The Colony is “Batman as military organization,” and it feels like both a logical extension of the Batman idea and also anathema to it. There is something about Batman, about the Mantle of the Bat, that is personal to Bruce Wayne. To expand that idea into a faceless army, an army that lacks the motivation that created Batman and his family, opens the idea up to abuse and co-option from those who don’t understand it. Which is exactly what happens.

On another side of the coin, if you focus not on what Batman does but what his impact is, if you focus not on the good Batman creates but the casualties of his un-sanctioned war on crime, you get the Victim Syndicate.

The Victim Syndicate’s greatest strength is that they are not wrong, and Batman knows this. It’s why he responds to them as he does. He offers them his assistance; he asks how he can help heal the wounds he created. The idea of Batman is not without its drawbacks. It is not without its downsides. The hope, in Bruce’s mind, is always that the positives outweigh the negatives. The Victim Syndicate disagrees with that assessment, as do others throughout this run, including Batman himself.

Because even those closest to Batman are not immune to his influence, both the positive and the negative aspects thereof. If you focus on Batman’s own most glaring, personal flaws, his all-consuming drive, his tendency to lose himself within his mission, his proclivity for shutting others out of his life to the point where he might not even understand the people he’s trying to “save,” you get the Tim Drake of the Future, the Batman of Tomorrow, the loneliest Dark Knight who ever lived.

It’s incredibly damning that Tim, of all people, becomes this version of Batman. Tim Drake is the Bat-family’s optimist. He’s the one who believes that, one day, he’ll be able to retire his Robin costume and continue his life within the better world he helped create.

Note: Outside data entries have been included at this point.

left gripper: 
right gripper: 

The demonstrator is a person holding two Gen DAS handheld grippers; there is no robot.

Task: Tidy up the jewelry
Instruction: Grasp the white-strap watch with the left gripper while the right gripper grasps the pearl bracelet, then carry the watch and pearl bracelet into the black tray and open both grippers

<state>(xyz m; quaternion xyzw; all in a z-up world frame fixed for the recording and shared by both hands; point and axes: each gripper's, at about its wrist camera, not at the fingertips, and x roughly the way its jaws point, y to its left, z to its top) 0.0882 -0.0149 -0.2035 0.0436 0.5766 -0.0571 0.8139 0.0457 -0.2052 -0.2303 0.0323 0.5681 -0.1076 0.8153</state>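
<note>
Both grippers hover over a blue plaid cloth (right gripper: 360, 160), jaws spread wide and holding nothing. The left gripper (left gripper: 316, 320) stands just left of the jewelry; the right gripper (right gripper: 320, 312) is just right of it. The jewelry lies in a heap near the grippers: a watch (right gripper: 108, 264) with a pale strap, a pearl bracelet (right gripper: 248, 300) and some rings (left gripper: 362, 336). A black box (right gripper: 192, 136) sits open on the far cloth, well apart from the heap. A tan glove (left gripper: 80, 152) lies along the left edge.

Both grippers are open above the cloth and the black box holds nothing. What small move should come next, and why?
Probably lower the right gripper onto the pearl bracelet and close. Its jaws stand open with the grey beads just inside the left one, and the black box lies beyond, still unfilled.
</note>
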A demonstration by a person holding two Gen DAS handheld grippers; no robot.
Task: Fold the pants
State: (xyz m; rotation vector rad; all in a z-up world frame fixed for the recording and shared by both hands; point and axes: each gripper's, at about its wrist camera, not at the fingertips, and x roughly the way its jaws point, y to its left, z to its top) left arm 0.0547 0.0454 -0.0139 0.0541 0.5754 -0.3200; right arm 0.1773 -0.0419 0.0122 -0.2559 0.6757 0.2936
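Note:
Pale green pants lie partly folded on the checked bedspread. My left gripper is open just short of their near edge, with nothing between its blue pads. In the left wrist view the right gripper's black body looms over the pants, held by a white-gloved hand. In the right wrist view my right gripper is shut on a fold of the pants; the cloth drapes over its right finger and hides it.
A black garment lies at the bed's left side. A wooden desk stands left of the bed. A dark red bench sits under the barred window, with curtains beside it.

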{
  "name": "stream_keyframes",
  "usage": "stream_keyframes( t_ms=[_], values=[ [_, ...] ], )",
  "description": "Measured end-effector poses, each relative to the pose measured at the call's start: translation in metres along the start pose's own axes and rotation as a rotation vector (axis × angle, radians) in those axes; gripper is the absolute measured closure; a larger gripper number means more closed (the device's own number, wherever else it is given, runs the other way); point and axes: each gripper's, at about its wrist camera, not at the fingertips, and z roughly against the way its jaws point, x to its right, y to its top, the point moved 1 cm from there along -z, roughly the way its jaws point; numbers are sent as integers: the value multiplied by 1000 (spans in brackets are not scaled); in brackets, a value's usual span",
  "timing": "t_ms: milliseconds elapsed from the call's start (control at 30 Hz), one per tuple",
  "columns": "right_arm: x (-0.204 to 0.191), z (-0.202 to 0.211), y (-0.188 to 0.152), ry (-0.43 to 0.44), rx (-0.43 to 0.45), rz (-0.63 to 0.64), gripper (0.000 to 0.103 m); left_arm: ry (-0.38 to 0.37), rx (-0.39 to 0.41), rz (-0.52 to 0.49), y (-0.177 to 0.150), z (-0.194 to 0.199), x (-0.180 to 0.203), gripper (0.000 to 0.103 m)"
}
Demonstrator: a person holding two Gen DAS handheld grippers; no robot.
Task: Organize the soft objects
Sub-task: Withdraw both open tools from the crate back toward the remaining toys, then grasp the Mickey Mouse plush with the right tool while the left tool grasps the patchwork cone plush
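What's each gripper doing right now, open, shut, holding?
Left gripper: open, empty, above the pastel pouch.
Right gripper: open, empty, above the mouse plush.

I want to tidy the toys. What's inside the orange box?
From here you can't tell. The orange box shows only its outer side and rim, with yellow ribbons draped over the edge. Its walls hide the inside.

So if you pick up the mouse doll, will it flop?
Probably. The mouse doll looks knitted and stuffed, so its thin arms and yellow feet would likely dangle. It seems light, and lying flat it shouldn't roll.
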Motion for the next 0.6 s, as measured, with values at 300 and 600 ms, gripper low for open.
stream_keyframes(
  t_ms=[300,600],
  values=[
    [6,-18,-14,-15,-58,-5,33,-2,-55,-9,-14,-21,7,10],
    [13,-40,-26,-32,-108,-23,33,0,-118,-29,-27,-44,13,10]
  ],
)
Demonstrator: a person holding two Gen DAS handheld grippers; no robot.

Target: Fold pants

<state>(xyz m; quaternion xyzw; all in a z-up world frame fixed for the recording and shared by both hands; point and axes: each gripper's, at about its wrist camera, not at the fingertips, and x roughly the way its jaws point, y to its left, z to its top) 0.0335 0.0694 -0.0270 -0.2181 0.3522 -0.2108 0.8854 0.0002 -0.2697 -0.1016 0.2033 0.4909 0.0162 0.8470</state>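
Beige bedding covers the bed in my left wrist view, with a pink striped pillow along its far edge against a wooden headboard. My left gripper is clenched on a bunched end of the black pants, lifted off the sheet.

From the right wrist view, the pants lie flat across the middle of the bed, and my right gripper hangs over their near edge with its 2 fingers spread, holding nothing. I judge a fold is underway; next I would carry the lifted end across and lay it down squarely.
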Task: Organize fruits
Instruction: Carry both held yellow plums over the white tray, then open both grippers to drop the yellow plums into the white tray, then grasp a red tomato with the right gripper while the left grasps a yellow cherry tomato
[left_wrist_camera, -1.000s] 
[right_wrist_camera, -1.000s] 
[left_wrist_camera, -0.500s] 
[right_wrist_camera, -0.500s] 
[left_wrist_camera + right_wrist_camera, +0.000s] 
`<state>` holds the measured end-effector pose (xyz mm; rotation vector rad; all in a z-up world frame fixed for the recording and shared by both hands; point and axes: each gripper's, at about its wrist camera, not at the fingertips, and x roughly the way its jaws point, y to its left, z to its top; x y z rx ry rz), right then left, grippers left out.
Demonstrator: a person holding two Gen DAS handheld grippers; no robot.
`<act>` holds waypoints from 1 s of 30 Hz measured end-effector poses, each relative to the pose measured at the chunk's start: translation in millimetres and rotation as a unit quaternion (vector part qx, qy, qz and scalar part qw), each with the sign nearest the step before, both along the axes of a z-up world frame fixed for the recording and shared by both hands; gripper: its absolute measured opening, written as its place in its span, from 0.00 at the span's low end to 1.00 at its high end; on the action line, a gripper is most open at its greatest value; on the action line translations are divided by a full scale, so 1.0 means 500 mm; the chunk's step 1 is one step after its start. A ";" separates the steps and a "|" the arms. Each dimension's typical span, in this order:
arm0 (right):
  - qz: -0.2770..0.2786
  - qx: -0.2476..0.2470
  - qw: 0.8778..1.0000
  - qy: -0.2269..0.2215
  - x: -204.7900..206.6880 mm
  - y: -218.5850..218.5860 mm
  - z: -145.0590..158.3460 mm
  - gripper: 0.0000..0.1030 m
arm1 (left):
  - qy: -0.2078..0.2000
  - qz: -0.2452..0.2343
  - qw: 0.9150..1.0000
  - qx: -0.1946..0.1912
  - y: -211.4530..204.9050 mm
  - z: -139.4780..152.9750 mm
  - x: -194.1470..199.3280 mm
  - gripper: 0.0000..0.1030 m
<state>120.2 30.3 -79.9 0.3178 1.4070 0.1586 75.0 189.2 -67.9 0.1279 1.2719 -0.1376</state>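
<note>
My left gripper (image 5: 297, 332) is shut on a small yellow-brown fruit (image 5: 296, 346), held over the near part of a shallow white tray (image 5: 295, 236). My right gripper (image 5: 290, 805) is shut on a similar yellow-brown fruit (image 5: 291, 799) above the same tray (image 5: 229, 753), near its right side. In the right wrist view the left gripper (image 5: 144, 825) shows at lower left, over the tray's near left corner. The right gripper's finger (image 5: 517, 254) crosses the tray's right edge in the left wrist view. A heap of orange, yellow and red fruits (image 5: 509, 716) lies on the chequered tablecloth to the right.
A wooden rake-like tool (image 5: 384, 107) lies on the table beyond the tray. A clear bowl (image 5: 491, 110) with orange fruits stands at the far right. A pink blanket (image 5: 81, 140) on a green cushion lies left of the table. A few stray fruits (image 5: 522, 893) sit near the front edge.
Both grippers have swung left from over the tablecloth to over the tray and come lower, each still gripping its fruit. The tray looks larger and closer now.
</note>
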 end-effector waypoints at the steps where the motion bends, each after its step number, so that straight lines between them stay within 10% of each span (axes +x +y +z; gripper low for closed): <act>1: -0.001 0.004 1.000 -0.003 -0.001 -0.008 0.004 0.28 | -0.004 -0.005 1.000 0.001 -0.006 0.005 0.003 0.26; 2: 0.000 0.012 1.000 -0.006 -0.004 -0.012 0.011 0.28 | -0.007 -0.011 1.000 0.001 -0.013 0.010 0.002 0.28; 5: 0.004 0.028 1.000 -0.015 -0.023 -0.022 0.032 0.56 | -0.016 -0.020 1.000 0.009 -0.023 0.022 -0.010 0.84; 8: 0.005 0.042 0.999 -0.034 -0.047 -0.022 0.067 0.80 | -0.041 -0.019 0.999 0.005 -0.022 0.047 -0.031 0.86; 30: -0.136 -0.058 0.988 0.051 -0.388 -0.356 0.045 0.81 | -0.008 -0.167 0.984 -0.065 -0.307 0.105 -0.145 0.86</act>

To see him resigned to the idea of spending his life as Batman, to see him think of the idea not as an opportunity but as a burden, is to see the idea ultimately fail. To collapse under its own weight.

But that’s not the Tim Drake we get at the start of this run, and I don’t think it’s the Tim Drake we’ll end up with. Because the idea that Tynion’s run makes the most compelling argument for, the aspect of Batman that threads throughout each of these stories and ties them all together, isn’t the idea of Batman as an ever-expandable system or a set of negative consequences. It’s the idea of Batman as a found family.

Continued below

The Bat-family isn’t a new concept, but this expansion of it, led not by Batman himself but by Red Robin and Batwoman, is. This is Batman lowering his walls and bringing in others who you might not expect. We see not only Orphan and Spoiler return to the fold, but we see the addition of Batwing and Azrael (the latter of whom gets a version of Batman dumped inside his head). We see the family expand to include former baddies like Clayface. While this crew might seem motley, there’s a specific void in each of their lives that Batman recognizes and that he hopes the Mantle of the Bat can fill. Because that’s what the idea of Batman truly is: It’s a response to a void.

Crime created that void, and so the idea of Batman is focused on ending crime, but the void stems from Batman’s lack of family. Because of that, the idea of Batman is also intertwined with the idea of loss and the idea of creating a new family, and how the latter can help you manage the former.

Outside of a world where crime doesn’t exist, a new family is the thing Batman wants most. It’s the thing he’s been consciously or unconsciously creating since the night Dick Grayson’s parents died. The mission is Batman’s own. He takes that on himself. But he’s willing to connect with and shepherd others when he recognizes something of himself in them, on an individual, case-by-case basis. That’s how found families are built. Not teams, not strike forces, not ever-expanding organizations. As I said above, the idea of Batman is personal. The expansion of that idea works only when undertaken by those who understand it, and, as the Tim Drake of Tomorrow shows, even then the idea threatens to consume or overwhelm a person’s best intentions. There are many ways the idea of Batman can go astray.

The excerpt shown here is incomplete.